What you will do:
Below, some lines carry pictures; leave those pictures out and retype exactly the lines from the one with "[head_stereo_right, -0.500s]" through the one with "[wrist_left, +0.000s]".
********************
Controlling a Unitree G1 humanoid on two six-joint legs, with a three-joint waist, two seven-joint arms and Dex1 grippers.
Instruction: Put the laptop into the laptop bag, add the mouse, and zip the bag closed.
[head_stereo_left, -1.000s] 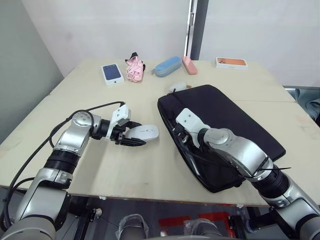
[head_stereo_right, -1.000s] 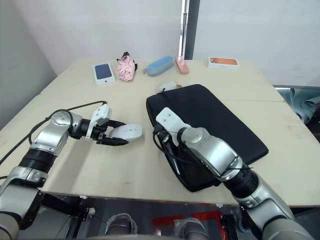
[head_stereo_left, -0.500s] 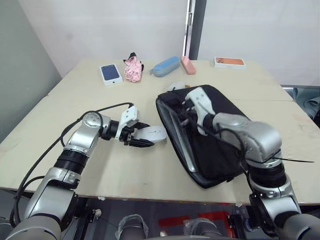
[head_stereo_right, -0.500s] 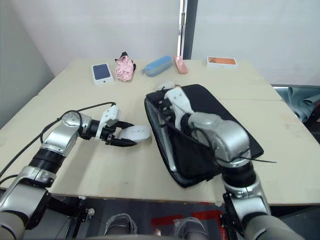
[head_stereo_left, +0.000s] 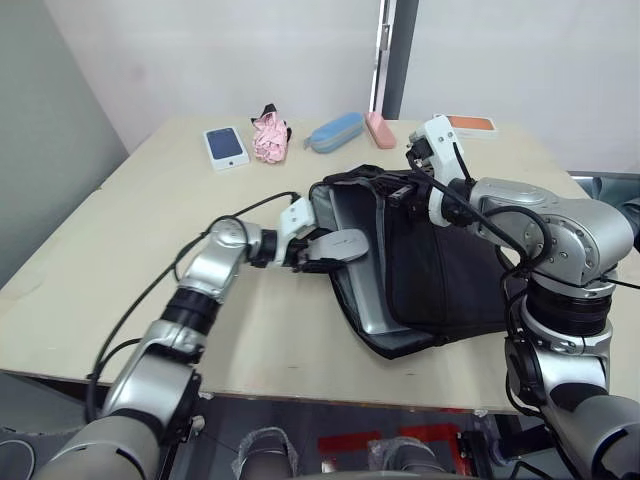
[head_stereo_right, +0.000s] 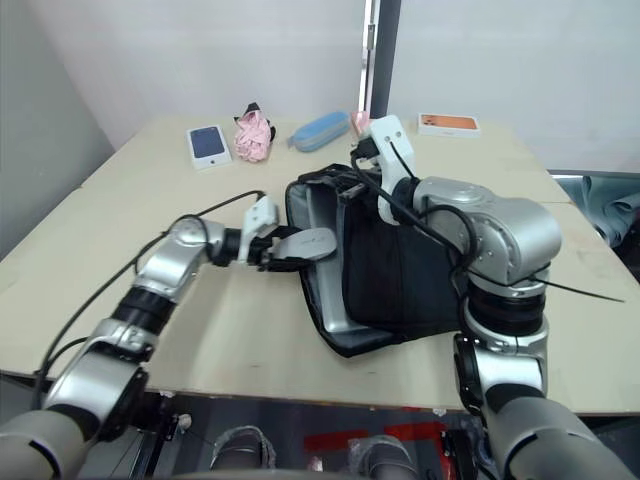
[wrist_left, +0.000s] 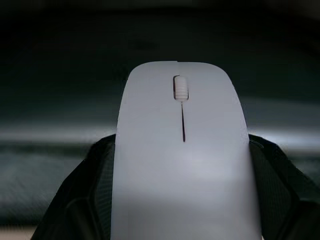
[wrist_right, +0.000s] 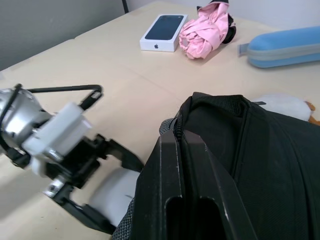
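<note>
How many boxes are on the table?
2. A white box with a dark blue top sits at the table's far left, beside the pink bundle. A white box with an orange top sits at the far right. The bag may hide others.

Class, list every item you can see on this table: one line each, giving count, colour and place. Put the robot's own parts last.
Black fabric laptop bag: 1, black, middle of the table, top edge lifted open.
Silver-grey laptop: 1, silver-grey, inside the open bag.
Flat white oval mouse: 1, white, at the bag's opening, held.
White phone box with dark blue top: 1, far left of the table.
Crumpled pink fabric item: 1, pink, beside that box.
Long blue case: 1, blue, far centre.
Small pink case: 1, pink, right of the blue case.
White box with orange top: 1, far right.
Beige table: 1.
Left gripper: 1, black, gripping the mouse.
Right gripper: 1, black, gripping the bag's upper edge.
</note>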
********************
Answer for this exercise:
[head_stereo_right, -0.500s] 
[head_stereo_left, +0.000s] 
[head_stereo_right, +0.000s] 
[wrist_left, +0.000s] 

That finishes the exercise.